3 Un immeuble populaire du vieux Saint-Jean

L'immeuble est situé rue du Bœuf, dans un quartier que la rénovation urbaine des années 1970-1980 a rendu à la mode, il est entouré de restaurants célèbres installés dans des bâtiments construits au XVIe et au XVIIe siècles, un sorte de piège à touristes pour cette fin de XXe siècle.
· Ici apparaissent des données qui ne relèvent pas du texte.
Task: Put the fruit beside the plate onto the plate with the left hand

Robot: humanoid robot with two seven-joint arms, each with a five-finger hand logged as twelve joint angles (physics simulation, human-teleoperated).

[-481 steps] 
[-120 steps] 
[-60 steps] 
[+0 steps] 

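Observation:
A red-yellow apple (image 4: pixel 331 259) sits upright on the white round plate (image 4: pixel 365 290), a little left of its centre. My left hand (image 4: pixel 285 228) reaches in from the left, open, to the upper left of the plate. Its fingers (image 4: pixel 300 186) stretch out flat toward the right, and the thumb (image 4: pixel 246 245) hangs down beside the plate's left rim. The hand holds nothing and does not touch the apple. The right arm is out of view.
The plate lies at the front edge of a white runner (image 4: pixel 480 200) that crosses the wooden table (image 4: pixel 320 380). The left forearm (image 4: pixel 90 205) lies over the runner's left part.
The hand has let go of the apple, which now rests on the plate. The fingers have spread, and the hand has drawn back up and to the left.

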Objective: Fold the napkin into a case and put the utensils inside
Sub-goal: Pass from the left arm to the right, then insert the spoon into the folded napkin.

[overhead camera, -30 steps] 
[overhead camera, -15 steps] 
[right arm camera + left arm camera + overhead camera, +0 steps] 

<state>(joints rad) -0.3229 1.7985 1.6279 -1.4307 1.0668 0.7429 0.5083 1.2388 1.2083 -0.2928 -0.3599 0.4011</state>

Ce quartier a été si dénigré pendant l'entre-deux-guerres que l'on envisagea même, en 1923, de le raser purement et simplement 256 . On n'alla pas jusque là mais, comme nous l'avons vu dans le quartier voisin de Saint-Paul, quelques opérations de rénovations eurent lieu avant la première guerre mondiale. De plus un mouvement de départ de ce vieux quartier dont maints îlots ont été classés insalubres s'est amorcé dès le début du XXe siècle. Ces deux phénomènes ont provoqué une nette diminution de la population dans le Vieux-Lyon, diminution dont témoignent les listes électorales. En 1896, le sondage effectué dans ces listes 257 , indique que 6800 électeurs sont officiellement inscrits dans le Vieux Lyon. En 1911, ils ne sont plus que 4500, donc une nette diminution. Pendant l'entre-deux-guerres, au contraire, la population électorale reste stable, passant de 4600 électeurs en 1921 à 5200 en 1936 258 .

L'immeuble du 7 rue du Bœuf a été récemment rénové comme le montrent les photos de la façade et de la cour qui soulignent le contraste entre cet immeuble et l'immeuble mitoyen non rénové.

7 et 9 rue du Bœuf : les façades
7 et 9 rue du Bœuf : les façades
7 et 9 rue du Bœuf : les cours
7 et 9 rue du Bœuf : les cours

Il s'agit d'un vieil immeuble du XVIe siècle dont les voûtes de la cour ont, aujourd'hui, retrouvé toute leur splendeur mais qui, à la période étudiée, devait plutôt être dans l'état de l'immeuble mitoyen, avec un crépi complètement rongé par l'humidité. Au rez-de-chaussée de l'immeuble, une voûte s'ouvre sur la rue, sans doute occupée par un atelier ou un commerce. En 1896 et 1901, un marchand de meubles et un patron ébéniste, employant au moins un autre ébéniste 259 , habitaient cet immeuble. Le marchand de meubles utilisait sans doute le magasin du rez de chaussée et vendait les meubles fabriqués par l'ébéniste. Par la suite, il y a toujours un chef de ménage susceptible d'utiliser cet espace : coiffeur à son compte ou marchand de charbon.

Notes
256.

Dominique Bertin et Anne-Sophie Clémençon, Lyon-Guide, p. 50

257.

Voir seconde partie.

258.

Ces chiffres sont des extrapolations à partir de sondages au 1/100. Les chiffres enregistrés sont de 68, 45, 46… et la marge d'erreur diminue légèrement de 1896 à 1936 mais en aucun cas elle ne remet en cause le point essentiel, à savoir la nette diminution de la population électorale entre 1896 et 1911.

259.

En 1901, il est recensé dans le même immeuble et la colonne employeur porte le nom du patron ébéniste.